When the line containing "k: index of" is found in the data below, copy it and each line after it through the line containing "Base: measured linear", exactly and with no others.
##############################
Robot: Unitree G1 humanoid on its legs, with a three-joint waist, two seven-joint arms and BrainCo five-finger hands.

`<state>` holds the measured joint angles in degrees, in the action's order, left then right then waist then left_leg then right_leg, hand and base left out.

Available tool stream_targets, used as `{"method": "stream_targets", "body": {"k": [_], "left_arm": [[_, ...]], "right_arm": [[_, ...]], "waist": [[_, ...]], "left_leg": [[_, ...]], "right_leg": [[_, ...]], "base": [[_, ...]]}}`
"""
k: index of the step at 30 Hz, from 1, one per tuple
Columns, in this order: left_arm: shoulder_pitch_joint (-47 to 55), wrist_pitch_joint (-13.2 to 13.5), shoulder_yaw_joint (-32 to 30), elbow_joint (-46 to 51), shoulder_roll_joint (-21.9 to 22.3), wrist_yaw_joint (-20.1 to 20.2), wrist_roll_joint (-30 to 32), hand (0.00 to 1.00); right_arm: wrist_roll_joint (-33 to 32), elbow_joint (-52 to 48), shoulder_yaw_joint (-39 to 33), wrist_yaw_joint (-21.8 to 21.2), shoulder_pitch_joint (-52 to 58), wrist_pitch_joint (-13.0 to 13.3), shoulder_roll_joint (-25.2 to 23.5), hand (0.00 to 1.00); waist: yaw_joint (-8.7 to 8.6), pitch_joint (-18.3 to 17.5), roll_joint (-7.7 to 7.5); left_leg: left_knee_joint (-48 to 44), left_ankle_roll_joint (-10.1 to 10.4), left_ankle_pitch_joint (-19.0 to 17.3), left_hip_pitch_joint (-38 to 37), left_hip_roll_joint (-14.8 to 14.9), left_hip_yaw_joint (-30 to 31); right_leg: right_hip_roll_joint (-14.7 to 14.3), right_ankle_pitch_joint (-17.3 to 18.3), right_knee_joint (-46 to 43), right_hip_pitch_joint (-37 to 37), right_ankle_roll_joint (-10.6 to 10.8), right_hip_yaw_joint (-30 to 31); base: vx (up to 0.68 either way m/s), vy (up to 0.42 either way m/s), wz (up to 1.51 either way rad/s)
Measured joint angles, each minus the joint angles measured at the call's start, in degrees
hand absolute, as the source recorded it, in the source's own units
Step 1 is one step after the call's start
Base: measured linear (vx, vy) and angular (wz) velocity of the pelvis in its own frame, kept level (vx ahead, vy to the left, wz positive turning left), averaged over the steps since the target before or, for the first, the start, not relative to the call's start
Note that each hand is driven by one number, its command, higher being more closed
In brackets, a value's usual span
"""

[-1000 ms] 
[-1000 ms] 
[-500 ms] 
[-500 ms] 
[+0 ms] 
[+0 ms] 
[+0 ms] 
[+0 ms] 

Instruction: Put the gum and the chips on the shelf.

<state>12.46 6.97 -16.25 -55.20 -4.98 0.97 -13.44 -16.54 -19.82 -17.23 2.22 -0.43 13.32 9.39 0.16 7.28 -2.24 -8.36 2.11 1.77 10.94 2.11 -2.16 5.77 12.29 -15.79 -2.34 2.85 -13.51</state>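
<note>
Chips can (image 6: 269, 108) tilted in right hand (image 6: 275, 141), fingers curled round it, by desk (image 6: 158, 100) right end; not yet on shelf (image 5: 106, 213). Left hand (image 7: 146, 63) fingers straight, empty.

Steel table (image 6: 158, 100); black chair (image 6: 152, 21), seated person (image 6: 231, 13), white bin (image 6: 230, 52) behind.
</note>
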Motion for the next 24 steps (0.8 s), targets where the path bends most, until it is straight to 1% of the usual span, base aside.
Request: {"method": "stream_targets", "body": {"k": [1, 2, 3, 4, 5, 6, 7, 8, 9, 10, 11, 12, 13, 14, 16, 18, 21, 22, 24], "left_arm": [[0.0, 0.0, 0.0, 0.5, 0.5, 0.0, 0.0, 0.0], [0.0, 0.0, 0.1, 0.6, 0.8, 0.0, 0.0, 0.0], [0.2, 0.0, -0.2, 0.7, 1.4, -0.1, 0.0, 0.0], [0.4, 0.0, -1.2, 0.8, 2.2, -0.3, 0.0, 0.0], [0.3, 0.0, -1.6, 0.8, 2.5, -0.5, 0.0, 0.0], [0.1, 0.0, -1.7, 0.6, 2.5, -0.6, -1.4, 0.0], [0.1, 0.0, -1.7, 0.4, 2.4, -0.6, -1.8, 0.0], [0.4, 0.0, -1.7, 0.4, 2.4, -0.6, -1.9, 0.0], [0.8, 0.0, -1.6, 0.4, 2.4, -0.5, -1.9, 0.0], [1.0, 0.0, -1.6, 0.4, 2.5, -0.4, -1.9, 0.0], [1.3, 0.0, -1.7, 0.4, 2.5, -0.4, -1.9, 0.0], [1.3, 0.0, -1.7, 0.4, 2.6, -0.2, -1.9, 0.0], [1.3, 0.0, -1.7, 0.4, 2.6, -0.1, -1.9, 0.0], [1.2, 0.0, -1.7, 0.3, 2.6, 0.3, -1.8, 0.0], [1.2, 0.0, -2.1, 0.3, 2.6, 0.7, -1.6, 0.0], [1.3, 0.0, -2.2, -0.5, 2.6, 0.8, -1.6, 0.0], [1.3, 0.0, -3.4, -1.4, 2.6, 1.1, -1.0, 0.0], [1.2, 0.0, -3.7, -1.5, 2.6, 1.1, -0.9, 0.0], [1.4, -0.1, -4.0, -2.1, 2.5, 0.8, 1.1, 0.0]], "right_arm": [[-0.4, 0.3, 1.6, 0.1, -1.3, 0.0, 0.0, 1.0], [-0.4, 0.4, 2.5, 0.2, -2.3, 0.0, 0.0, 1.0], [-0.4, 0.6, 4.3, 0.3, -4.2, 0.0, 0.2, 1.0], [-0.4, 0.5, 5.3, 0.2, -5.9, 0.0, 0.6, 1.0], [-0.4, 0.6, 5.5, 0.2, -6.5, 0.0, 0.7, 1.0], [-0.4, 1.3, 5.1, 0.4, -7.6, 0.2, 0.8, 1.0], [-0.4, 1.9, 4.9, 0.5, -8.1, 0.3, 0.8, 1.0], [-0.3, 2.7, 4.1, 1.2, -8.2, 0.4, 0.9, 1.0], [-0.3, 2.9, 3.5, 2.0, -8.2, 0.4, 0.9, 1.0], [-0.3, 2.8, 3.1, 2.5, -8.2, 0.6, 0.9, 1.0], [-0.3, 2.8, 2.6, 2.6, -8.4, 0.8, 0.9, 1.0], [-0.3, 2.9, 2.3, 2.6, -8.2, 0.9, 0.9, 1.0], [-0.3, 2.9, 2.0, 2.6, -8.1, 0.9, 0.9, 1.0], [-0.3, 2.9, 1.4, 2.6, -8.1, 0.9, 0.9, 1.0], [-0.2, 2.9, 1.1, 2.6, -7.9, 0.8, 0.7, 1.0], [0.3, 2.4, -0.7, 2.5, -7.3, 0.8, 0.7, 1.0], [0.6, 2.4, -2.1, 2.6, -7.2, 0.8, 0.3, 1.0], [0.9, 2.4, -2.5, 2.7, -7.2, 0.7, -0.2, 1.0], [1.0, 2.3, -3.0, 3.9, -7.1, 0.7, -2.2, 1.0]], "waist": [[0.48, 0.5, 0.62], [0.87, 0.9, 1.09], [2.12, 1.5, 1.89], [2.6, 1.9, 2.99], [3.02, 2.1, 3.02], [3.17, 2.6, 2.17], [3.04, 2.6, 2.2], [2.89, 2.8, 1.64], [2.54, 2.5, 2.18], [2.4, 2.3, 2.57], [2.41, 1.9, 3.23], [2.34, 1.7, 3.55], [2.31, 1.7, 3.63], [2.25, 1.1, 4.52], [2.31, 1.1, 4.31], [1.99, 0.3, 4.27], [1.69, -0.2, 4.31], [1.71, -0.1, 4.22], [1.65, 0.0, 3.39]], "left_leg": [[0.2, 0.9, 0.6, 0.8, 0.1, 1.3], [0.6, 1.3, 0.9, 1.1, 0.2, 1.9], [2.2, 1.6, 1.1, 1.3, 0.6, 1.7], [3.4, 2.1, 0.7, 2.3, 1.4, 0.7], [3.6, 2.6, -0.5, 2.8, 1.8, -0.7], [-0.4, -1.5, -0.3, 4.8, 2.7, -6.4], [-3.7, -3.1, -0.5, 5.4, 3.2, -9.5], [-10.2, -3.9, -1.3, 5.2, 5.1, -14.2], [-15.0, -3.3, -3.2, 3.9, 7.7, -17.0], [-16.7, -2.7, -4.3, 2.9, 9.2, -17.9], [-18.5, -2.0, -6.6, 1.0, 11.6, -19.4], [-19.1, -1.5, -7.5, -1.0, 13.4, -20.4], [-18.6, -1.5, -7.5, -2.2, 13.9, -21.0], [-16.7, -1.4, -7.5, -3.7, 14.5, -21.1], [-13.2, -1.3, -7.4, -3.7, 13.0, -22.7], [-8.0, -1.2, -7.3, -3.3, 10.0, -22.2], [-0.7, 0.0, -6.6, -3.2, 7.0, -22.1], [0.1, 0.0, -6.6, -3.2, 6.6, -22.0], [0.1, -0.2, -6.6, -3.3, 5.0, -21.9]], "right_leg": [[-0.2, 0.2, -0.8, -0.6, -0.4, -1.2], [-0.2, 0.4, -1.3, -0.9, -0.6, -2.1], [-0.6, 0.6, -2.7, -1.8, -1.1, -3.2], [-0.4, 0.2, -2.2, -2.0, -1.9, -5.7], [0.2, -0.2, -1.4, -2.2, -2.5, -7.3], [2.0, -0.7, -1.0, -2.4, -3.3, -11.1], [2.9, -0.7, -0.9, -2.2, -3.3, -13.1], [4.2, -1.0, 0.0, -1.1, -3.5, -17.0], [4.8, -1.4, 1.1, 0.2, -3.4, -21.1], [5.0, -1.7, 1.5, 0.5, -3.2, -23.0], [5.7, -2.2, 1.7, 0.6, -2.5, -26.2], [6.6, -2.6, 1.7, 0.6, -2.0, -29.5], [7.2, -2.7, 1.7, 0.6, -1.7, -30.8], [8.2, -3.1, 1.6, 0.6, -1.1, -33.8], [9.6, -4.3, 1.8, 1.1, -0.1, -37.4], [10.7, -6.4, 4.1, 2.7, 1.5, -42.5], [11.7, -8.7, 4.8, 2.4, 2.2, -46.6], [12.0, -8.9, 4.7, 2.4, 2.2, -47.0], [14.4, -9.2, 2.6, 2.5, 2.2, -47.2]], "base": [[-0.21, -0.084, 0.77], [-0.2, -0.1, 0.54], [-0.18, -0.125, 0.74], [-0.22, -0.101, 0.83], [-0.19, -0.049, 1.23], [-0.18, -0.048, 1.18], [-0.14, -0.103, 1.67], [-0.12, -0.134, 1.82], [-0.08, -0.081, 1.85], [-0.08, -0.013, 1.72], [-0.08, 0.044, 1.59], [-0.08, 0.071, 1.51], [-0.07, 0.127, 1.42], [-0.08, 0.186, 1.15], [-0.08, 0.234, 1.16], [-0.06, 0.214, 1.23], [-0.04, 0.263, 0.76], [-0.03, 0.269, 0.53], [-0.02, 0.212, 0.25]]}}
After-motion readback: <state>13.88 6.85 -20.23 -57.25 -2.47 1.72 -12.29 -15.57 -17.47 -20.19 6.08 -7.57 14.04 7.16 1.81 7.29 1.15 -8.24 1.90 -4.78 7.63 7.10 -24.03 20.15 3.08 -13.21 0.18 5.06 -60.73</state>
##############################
- _TASK OUTPUT_
k: index of the step at 30 Hz, from 1, one per tuple
Columns, in this order: left_arm: shoulder_pitch_joint (-47 to 55), wrist_pitch_joint (-13.2 to 13.5), shoulder_yaw_joint (-32 to 30), elbow_joint (-46 to 51), shoulder_roll_joint (-21.9 to 22.3), wrist_yaw_joint (-20.1 to 20.2), wrist_roll_joint (-30 to 32), hand (0.00 to 1.00); right_arm: wrist_roll_joint (-33 to 32), elbow_joint (-52 to 48), shoulder_yaw_joint (-39 to 33), wrist_yaw_joint (-21.8 to 21.2), shoulder_pitch_joint (-52 to 58), wrist_pitch_joint (-13.0 to 13.3), shoulder_roll_joint (-25.2 to 23.5), hand (0.00 to 1.00); waist: yaw_joint (-8.7 to 8.6), pitch_joint (-18.3 to 17.5), roll_joint (-7.7 to 7.5); left_leg: left_knee_joint (-48 to 44), left_ankle_roll_joint (-10.1 to 10.4), left_ankle_pitch_joint (-19.0 to 17.3), left_hip_pitch_joint (-38 to 37), left_hip_roll_joint (-14.8 to 14.9), left_hip_yaw_joint (-30 to 31); right_leg: right_hip_roll_joint (-14.7 to 14.3), right_ankle_pitch_joint (-17.3 to 18.3), right_knee_joint (-46 to 43), right_hip_pitch_joint (-37 to 37), right_ankle_roll_joint (-10.6 to 10.8), right_hip_yaw_joint (-30 to 31); base: vx (up to 0.68 either way m/s), vy (up to 0.42 either way m/s), wz (up to 1.51 either way rad/s)
Measured joint angles, each minus the joint angles measured at the call's start, in degrees
hand absolute, as the source recorded it, in the source's own units
Step 1 is one step after the call's start
Base: measured linear (vx, vy) and angular (wz) velocity of the pelvis in its own frame, kept level (vx ahead, vy to the left, wz positive turning left), averaged over the steps since the target before or, for the first, the start, not relative to the call's start

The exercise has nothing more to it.